▶ [Work instruction]: Look below for the line that contains "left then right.", and write out exactly that line and all remaining lines of the listing, omitting pictures.

▶ [Material provided]:
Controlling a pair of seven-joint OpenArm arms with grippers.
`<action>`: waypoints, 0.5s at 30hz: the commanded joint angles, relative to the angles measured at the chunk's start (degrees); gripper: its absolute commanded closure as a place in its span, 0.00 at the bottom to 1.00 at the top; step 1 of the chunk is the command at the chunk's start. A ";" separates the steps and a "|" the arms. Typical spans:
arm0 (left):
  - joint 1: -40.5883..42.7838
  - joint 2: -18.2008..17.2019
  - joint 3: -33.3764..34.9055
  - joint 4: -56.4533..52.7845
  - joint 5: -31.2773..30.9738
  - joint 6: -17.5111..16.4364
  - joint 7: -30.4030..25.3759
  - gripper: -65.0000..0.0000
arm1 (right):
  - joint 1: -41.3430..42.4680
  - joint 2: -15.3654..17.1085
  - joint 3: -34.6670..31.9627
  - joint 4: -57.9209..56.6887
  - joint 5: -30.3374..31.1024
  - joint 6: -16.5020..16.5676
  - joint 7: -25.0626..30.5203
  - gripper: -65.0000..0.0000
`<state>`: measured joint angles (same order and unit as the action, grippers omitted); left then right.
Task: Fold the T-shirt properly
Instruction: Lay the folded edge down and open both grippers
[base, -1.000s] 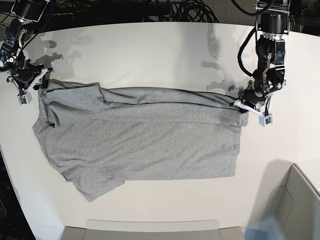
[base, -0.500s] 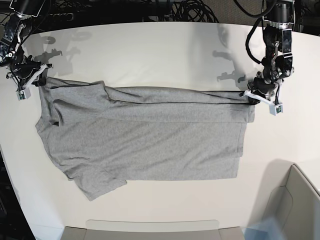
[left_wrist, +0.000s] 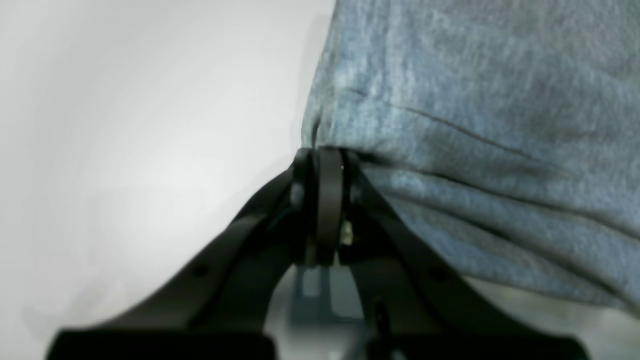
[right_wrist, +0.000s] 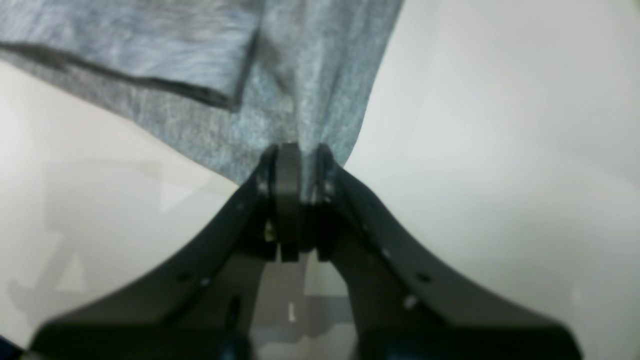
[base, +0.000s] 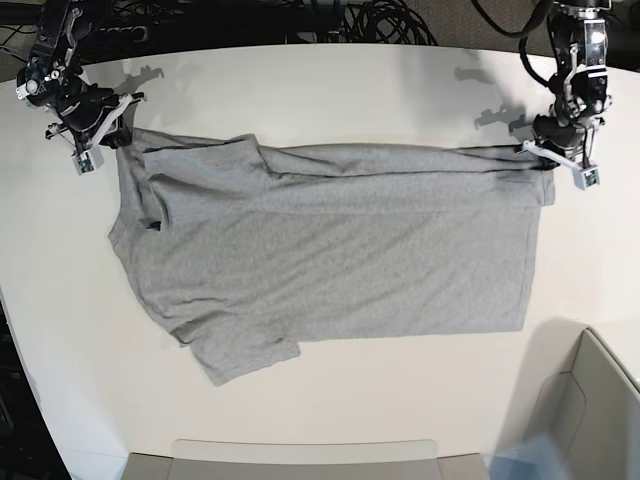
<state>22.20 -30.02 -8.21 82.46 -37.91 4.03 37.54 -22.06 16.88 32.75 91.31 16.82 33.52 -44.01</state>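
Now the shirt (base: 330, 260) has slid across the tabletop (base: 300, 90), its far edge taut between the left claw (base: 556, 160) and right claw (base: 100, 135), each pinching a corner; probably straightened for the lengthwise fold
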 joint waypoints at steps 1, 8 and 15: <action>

▶ [Reply to the exercise]:
`<state>`: measured joint angles (same order and unit as the action, grippers omitted); left then right.
Task: Fold the T-shirt properly
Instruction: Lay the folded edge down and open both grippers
[base, -1.000s] 
[base, -0.500s] 
[left_wrist, +0.000s] 
[right_wrist, +0.000s] 
[base, +0.000s] 
<state>22.20 -30.02 -8.21 82.46 -37.91 4.03 37.54 -22.06 16.88 32.75 91.31 16.82 33.52 -44.01</state>
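Now the shirt (base: 330, 260) has slid across the tabletop (base: 300, 90), its far edge taut between the left claw (base: 556, 160) and right claw (base: 100, 135), each pinching a corner; probably straightened for the lengthwise fold
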 joint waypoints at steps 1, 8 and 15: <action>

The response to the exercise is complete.